Directions:
Leave the pictures out, and transcribe the material below exactly from the line with "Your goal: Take" to the line with "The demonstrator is", both lines included.
------------------------------
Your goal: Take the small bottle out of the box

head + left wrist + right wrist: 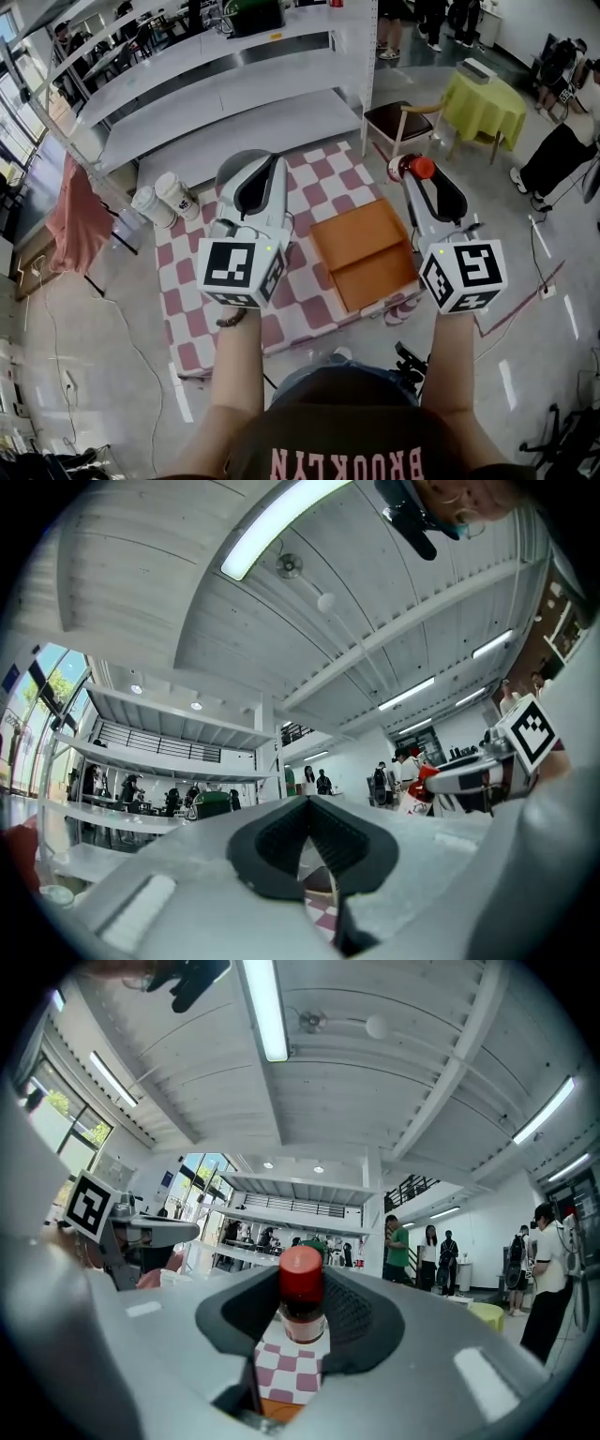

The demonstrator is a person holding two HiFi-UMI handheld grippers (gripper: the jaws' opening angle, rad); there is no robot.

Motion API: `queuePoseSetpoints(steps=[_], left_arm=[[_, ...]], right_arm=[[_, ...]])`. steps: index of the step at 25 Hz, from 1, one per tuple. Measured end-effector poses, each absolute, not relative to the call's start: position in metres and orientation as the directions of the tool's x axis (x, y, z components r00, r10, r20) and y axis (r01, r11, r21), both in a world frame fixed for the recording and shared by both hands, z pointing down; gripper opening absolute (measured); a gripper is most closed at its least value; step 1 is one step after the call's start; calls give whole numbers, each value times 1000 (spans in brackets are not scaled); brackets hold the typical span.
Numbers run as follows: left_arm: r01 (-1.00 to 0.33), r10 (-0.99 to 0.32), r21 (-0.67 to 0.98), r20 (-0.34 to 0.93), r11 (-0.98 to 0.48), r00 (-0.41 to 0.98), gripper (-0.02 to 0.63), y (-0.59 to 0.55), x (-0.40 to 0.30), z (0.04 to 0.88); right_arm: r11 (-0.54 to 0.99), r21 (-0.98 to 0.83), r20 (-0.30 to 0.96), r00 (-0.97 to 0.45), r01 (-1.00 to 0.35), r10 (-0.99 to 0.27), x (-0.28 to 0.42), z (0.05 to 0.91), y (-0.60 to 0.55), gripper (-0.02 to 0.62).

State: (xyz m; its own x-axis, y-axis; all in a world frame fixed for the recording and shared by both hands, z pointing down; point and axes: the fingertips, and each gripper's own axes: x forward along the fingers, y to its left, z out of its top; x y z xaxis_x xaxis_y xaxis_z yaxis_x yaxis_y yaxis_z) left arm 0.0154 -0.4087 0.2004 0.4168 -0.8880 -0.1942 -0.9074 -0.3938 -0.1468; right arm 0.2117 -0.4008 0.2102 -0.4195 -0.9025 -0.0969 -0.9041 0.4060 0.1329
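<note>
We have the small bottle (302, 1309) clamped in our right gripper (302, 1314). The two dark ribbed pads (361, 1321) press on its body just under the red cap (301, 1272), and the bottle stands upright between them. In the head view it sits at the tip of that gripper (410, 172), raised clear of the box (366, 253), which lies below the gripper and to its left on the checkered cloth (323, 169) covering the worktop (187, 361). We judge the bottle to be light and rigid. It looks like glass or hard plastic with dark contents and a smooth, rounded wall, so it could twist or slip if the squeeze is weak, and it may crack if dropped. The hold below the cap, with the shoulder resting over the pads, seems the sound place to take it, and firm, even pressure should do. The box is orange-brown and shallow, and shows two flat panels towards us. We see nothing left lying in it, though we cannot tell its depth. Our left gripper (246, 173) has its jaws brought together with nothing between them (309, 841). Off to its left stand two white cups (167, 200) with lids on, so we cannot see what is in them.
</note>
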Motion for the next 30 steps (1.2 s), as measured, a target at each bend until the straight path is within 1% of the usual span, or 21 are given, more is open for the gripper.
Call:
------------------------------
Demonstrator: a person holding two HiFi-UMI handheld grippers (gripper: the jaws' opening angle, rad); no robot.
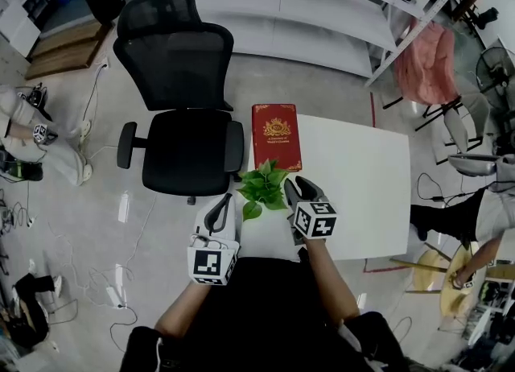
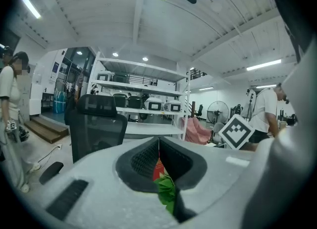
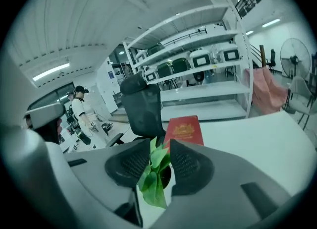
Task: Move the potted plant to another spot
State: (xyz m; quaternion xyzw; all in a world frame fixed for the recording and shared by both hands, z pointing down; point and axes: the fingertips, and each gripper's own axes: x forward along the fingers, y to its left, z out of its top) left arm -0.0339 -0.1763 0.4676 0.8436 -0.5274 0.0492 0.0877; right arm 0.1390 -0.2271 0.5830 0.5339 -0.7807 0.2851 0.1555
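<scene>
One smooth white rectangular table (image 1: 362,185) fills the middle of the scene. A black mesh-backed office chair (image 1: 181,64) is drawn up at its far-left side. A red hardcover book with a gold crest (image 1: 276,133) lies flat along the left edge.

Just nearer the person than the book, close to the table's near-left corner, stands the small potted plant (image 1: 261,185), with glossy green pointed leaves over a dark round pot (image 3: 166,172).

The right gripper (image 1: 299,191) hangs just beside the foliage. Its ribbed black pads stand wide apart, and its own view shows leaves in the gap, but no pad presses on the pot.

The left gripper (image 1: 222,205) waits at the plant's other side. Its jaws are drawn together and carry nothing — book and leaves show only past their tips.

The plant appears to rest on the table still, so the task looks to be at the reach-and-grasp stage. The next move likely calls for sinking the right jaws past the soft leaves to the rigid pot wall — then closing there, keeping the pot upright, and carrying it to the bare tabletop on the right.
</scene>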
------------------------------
Your response:
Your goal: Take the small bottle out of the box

head + left wrist + right wrist: 

The demonstrator is a person holding two HiFi-UMI handheld grippers (gripper: the jaws' opening angle, rad); there is no robot.

Besides this answer, the exercise requires nothing else.